Padahal ketika Karang datang ke sana, perasaannya sudah dibuat begitu melambung karena pelukan itu, tatapan itu. Nyatanya langsung runtuh dalam sekejap hanya karena sebuah panggilan yang mungkin dari Valerie.
"Apa cuma gue yang ngerasa kalau akhir-akhir ini Karang tiba-tiba berubah?" Pelita menatap sendu wajah Rangga.
Laki-laki itu turun, ia menghela napas menghadap Pelita yang memang tengah begitu terluka. Apalagi Karang baru saja ingkar janji, tak datang menemuinya.
"Pelita, gue nggak bisa kontrol orang.

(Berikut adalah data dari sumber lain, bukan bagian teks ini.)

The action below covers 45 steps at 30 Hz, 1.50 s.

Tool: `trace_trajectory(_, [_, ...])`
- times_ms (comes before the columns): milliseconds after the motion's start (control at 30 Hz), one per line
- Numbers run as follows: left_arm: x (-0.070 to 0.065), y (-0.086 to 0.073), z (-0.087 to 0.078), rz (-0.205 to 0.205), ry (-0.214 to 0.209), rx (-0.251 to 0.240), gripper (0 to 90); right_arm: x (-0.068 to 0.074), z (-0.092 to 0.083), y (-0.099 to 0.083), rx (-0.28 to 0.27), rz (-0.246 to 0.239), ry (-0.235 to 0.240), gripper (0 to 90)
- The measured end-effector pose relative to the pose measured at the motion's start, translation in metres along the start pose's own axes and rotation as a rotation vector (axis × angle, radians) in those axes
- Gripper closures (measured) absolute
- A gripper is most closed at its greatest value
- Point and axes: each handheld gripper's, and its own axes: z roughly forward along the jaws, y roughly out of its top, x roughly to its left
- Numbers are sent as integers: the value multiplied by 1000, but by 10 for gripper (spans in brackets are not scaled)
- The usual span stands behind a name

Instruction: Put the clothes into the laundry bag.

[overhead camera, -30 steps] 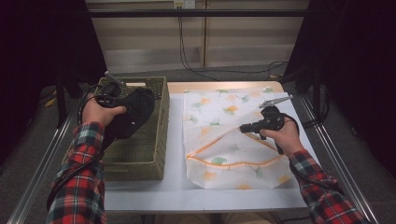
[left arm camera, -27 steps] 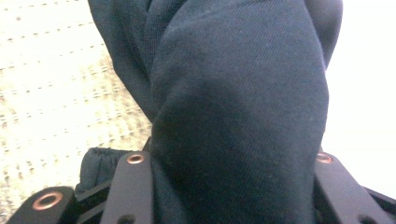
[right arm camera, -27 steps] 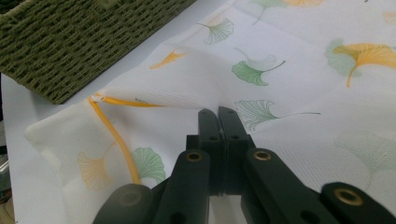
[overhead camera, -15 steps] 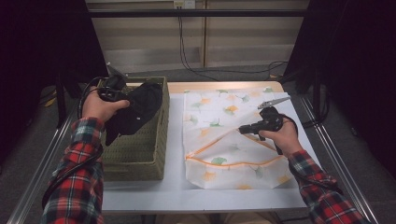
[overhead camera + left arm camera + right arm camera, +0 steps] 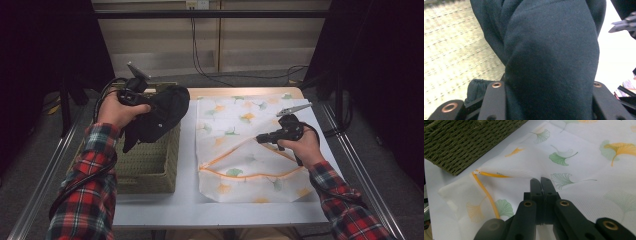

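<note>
Dark garment (image 5: 549, 57) between left jaws, above basket (image 5: 150, 165)

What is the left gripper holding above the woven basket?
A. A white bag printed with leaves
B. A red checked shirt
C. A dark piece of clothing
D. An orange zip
C: the left gripper has its jaws closed on a dark piece of clothing that hangs over the woven basket, while the leaf-print bag lies flat on the table.
</note>
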Motion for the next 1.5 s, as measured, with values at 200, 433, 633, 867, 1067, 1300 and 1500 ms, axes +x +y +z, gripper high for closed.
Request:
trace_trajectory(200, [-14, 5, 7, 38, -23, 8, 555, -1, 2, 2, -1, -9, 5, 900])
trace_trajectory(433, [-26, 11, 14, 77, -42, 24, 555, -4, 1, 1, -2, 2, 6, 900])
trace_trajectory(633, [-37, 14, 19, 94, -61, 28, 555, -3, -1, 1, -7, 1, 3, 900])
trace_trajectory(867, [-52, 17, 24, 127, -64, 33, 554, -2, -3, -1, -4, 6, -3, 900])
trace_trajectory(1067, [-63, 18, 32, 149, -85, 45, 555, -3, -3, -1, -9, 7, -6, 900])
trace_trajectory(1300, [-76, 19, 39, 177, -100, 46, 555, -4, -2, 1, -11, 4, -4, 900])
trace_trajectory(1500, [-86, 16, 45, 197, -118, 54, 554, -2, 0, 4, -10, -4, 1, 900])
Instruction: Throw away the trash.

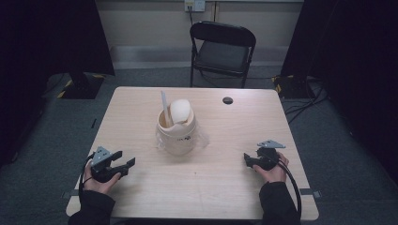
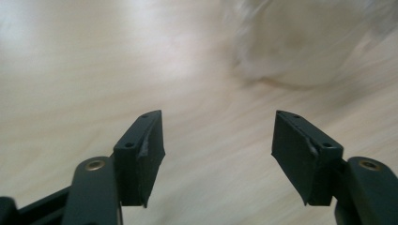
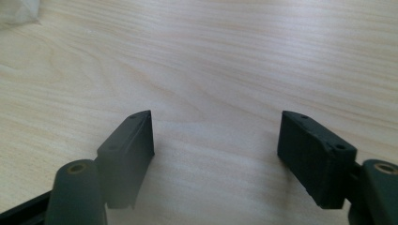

Gue emang sahabat dia, tapi soal rasa gue nggak tahu. Kalo emang dia sakitin elo, biar gue yang urus," janji Rangga, entah kenapa dia sampai berucap begitu padahal Rangga tahu seperti apa aslinya dan niat Karang kepada gadis itu.
"Lo janji, kan? Gue sayang sama Karang, gue udah punya rasa buat dia," aku Pelita, lambat laun perasaan pasti lekas tumbuh, meski awal mula sudah menentang anomali, tapi sebuah rasa datangnya tanpa dipaksa.
"Gue janji, Pelita." Rangga menarik Pelita ke dalam dekapannya, tiba-tiba saja ia yang suka bicara asal, ngawur kini justru jadi laki-laki penuh rasa. Ia bahkan tak tahu kenapa harus sampai memeluk Pelita saat ini, gadis itu juga tak menolaknya.
"Makasih ya, semut." Pelita melepas pelukan itu, ia tersenyum pada Rangga.
"Sekarang lo masuk, gih. Udah malam juga, gue mau pulang ke apartemen."
"Iya, hati-hati." Pelita kembali melempar senyum tulus lalu melangkah masuk melewati gerbang rumahnya, Rangga hanya diam menatap kepergian gadis itu sembari memasukan kedua tangan ke dalam saku jaket.
"Gue bisa tepatin janji apa enggak, Ta? Gue bingung harus kayak gimana sekarang, Karang yang salah," gumam laki-laki itu, kini ia kembali naik ke atas motornya, memasang helm dan melajukan motornya keluar dari komplek perumahan itu.